IF YOU DROVE DRUNK but got home unscathed, you wouldn’t wake up the next morning and think, “I guess it’s okay to get behind the wheel after 13 beers.” Yet, when handling our finances, we do that all the time.
“Markets generate a lot of data, but they don’t generate a lot of clear feedback,” writes academic Terrance Odean in his foreword to Michael Ervolini’s thoughtful book, Managing Equity Portfolios. “Outcomes are noisy. Good decisions may have bad outcomes. Bad decisions may have good outcomes.”
The problem: We typically judge our financial choices by a single, crude yardstick—whether they make or lose us money. But that measure of success or failure can result in faulty feedback that validates bad behavior. Consider three examples:
- We bet everything on a single stock and it soars in value. We imagine we’re great investors. But in all likelihood, it was dumb luck—and our next big bet could wipe us out.
- We don’t bother with homeowner’s insurance, saving roughly $1,000 a year in premiums. Our home hasn’t burned down, so it seems like a wise decision—until we smell smoke wafting up from the basement.

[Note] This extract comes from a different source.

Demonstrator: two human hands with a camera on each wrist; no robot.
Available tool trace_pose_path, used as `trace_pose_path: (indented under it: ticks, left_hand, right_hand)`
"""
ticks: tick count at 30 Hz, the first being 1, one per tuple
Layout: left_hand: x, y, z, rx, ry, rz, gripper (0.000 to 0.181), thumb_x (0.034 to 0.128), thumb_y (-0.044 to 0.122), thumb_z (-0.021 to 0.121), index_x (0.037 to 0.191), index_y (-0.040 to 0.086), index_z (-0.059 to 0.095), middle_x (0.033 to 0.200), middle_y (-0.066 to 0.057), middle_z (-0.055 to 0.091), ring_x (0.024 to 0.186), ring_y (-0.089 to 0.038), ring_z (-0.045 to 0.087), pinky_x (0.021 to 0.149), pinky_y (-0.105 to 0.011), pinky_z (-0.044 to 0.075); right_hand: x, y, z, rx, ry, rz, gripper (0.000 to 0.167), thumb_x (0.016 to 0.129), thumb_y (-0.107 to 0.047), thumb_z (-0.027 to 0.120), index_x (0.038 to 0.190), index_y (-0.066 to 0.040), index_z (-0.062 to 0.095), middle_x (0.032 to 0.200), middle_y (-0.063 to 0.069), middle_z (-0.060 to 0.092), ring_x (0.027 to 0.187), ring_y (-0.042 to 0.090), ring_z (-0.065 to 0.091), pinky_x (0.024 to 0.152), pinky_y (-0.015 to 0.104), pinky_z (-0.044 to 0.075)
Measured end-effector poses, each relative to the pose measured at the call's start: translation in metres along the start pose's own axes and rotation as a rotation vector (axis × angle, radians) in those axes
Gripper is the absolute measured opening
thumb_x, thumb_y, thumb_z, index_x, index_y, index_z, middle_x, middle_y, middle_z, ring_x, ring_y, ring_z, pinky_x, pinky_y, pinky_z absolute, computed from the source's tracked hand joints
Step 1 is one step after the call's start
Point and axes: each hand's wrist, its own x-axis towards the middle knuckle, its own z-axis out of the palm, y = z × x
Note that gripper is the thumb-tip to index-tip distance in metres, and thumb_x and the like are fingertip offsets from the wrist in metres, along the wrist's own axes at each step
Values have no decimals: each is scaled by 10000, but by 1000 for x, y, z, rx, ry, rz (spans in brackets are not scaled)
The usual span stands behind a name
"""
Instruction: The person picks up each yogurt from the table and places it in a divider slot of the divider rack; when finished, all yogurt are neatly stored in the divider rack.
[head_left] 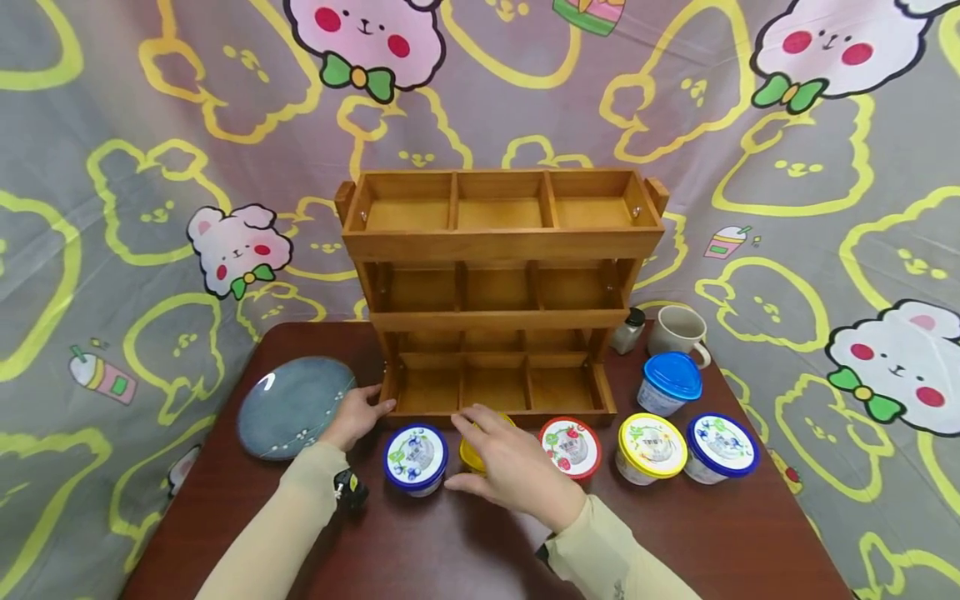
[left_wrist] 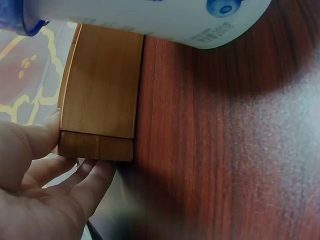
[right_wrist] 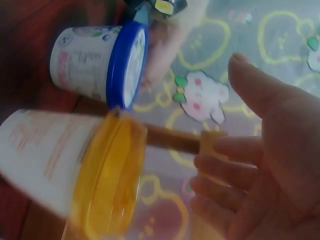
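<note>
A three-tier wooden rack (head_left: pixel 502 244) with divided compartments stands at the back of the table. At its lower left front corner, my left hand (head_left: pixel 351 421) pinches the wood between thumb and fingers, seen close up in the left wrist view. My right hand (head_left: pixel 521 467) hovers with fingers spread over a tub with a yellow lid (right_wrist: pixel 107 175), apart from it and partly covering it in the head view. Left of that tub stands a blue-lidded tub (head_left: pixel 416 457) with blueberry pictures. A red-lidded tub (head_left: pixel 573 448) with strawberry pictures is to the right.
Farther right are another yellow-lidded tub (head_left: pixel 651 446), a blueberry tub (head_left: pixel 723 446) and a tub with a plain blue lid (head_left: pixel 672 379). Behind them stand a mug (head_left: pixel 671 333) and a small dark-capped jar (head_left: pixel 628 332). A grey-blue plate (head_left: pixel 288 408) lies at left.
</note>
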Motion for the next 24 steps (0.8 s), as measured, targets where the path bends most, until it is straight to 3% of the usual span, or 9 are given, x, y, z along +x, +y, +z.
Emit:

- We dump bonds and foreign shares, because they’ve posted seven years of mostly lackluster returns. Instead, we make a big, undiversified bet on highflying U.S shares. The market cycle turns—and you can guess the rest.
What’s the lesson here? Dispassionate contemplation is a better teacher than personal experience—because contemplation leads us to consider the range of possible outcomes, while our personal experience represents a sample of one. So what happens if we consider the range of possible outcomes? We become focused not on whether a particular strategy has made us money in the past, but on how to improve the odds that we’ll make money in the future.
WHEN SHOULD WE CONSIDER OURSELVES RICH? Sure, income and wealth are important. But don’t focus just on dollar signs. Instead, think about money in terms of how it makes you feel, what it allows you to do and what your lifestyle costs. Here are eight possible definitions of rich—not all of which I agree with:
1. You almost never worry about money. This is a good one—but it probably has more to do with you than with the sum involved. Some folks would get a tremendous sense of security from $50,000 in the bank, while others warily watch the world from behind their $5 million cash mountain.
2. You’re satisfied with what you have and you’re never envious of others. This may not make you rich in the eyes of other folks. But it’s an admirable quality—especially when we consider the next definition.
3. You have more than your neighbors. Research suggests that we care less about our absolute level of wealth or income, and more about how we compare to others. This is unfortunate: Unless you’re the world’s richest person, there will always be somebody who is better off, so maybe you’ll never be satisfied with your lot in life.
4. “Annual income twenty pounds, annual expenditure nineteen [pounds] nineteen [shillings] and six [pence], result happiness,” opines the character Wilkins Micawber in Charles Dickens's David Copperfield. “Annual income twenty pounds, annual expenditure twenty pounds ought and six, result misery.” In other words, if you have enough to cover your living costs, you’ll be happier—and, presumably, you should consider yourself well off.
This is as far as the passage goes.